Oleh karena itu, inisiatif pembuatan pedoman netralitas ASN pada Pilkada 2020 ini menjadi langkah progresif yang patut diapresiasi sebagai bagian dari upaya membangun sinergitas serta meningkatkan efektivitas dan efisiensi pemerintah pusat dan daerah dalam mengawasi ASN saat proses pilkada.
”Pedoman ini sekaligus memberikan panduan terhadap mekanisme dan tata kerja kementerian serta lembaga-lembaga terkait dalam hal pengawasan terhadap ASN, mekanisme pelaporan, hingga tindak lanjut dari dugaan pelanggaran,” kata Abhan.
Eksekusi lemah
Anggota Dewan Pembina Perkumpulan untuk Pemilu dan Demokrasi (Perludem), Titi Anggraini, mengatakan, SKB dapat membangun sinergisitas, kesepahaman, dan efektivitas fungsi antarpihak untuk menjaga serta menegakkan netralitas ASN.
”Pembentukan satgas juga akan membuat peran para pihak terkoordinasi baik dan cepat. Hanya saja, tantangannya selama ini terletak pada tindak lanjut dan eksekusi dari berbagai kesepakatan yang banyak dibuat oleh para pihak tersebut,” kata Titi.
Ia menitikberatkan tantangan tersebut pada pengawasan dan penindakan yang melibatkan ASN dengan posisi strategis serta penentu kebijakan daerah. Termasuk juga kesulitan dalam menjatuhkan sanksi pada PPK yang dijabat oleh kepala daerah, yang juga terlibat dalam politisasi ASN.

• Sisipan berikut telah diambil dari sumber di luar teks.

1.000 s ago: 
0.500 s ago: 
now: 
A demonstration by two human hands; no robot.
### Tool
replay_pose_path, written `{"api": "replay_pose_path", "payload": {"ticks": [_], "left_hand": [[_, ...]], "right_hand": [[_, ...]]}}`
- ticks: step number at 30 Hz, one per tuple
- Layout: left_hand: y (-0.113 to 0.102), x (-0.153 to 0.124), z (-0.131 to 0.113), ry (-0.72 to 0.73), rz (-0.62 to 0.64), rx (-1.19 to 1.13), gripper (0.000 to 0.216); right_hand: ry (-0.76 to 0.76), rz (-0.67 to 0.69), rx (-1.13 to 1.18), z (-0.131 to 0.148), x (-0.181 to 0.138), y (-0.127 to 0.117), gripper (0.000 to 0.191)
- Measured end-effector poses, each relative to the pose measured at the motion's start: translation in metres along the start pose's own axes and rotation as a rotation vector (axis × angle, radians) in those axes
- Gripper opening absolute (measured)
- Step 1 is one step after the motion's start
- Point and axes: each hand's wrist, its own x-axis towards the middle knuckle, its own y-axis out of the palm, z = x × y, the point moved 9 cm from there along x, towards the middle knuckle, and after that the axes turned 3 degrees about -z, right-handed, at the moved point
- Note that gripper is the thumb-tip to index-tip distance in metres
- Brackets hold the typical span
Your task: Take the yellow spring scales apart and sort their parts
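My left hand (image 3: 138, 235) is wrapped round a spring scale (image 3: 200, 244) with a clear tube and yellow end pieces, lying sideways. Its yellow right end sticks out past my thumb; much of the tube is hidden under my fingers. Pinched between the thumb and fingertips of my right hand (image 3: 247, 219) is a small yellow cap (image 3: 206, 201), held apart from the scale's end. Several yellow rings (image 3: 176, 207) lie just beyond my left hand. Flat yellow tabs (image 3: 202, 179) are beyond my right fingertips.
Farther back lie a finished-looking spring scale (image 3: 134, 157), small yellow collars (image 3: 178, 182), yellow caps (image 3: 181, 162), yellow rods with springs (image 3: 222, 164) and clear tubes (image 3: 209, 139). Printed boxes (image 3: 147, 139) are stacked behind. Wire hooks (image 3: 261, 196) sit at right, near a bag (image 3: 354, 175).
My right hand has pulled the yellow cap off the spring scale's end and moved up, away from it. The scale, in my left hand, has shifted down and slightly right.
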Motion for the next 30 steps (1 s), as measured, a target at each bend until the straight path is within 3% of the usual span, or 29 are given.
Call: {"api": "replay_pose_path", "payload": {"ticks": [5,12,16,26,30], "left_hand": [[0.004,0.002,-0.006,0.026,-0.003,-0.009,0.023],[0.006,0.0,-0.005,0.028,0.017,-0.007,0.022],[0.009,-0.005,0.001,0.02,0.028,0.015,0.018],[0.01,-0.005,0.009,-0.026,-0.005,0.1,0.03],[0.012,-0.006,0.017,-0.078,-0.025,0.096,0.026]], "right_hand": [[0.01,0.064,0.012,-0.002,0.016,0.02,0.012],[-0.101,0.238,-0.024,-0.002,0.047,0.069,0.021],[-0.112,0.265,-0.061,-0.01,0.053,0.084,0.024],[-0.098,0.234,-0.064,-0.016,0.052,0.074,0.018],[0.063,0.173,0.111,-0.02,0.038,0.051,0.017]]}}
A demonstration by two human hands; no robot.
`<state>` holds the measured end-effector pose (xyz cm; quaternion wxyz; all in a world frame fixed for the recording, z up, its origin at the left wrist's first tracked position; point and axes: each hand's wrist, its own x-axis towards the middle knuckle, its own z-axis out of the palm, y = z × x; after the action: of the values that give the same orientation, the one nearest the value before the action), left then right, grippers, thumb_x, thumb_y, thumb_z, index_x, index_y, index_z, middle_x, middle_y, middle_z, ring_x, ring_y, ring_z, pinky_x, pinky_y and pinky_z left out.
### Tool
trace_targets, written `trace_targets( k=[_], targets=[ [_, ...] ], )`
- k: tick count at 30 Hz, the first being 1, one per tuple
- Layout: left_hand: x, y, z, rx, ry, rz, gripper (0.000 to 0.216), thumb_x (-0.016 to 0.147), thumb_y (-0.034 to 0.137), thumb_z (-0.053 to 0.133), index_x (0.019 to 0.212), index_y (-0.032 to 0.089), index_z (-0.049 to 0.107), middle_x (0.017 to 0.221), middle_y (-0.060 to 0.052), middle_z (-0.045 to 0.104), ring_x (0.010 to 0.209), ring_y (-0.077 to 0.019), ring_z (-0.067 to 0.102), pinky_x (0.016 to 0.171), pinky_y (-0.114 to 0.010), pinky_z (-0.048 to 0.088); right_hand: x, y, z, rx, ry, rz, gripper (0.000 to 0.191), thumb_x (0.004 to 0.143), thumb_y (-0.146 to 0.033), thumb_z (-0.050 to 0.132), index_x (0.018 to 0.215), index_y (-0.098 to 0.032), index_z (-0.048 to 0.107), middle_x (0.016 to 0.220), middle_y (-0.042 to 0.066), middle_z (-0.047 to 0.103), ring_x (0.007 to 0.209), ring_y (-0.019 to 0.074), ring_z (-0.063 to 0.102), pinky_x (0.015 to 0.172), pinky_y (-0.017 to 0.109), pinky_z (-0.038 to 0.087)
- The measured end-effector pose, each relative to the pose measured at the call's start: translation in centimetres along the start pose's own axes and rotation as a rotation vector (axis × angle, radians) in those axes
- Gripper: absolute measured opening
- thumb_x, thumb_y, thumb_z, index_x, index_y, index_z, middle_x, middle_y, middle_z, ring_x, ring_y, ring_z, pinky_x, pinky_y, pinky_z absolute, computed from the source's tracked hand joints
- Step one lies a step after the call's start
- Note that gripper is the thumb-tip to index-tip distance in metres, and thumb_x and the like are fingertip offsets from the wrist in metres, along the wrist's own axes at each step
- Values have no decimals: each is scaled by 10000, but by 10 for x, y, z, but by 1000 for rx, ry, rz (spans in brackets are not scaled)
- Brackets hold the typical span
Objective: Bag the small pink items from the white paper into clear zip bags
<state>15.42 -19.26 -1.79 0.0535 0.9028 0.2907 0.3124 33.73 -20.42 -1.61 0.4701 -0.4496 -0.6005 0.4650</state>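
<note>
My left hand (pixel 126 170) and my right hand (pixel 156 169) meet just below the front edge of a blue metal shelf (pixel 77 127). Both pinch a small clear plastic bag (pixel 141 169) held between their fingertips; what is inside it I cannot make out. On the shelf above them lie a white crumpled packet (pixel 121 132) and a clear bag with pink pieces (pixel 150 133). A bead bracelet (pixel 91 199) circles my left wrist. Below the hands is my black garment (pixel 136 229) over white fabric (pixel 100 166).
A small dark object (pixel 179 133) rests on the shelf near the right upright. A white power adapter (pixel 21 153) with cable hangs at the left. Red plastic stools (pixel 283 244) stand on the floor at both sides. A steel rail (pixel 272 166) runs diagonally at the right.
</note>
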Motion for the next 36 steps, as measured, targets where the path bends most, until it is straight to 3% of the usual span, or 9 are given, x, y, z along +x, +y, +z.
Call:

Selama ini, upaya menjaga netralitas ini lebih banyak menyasar ASN dan cenderung kurang mampu menjangkau para pejabatnya. Ia berharap SKB ini bisa membuahkan eksekusi yang lebih tegas. Selain itu, SKB ini diharapkan juga memberi efek jera kepada para pejabat dan elite ASN yang melanggar netralitas ASN serta melakukan politisasi ASN.
”Tindak lanjut dari SKB ini harus dijalankan secara terbuka, transparan, dan akuntabel sehingga bisa membangun kepercayaan publik dan kontestan pemilihan terhadap jaminan netralitas ASN serta jaminan terselenggaranya pilkada yang adil dan demokratis,” ujar Titi.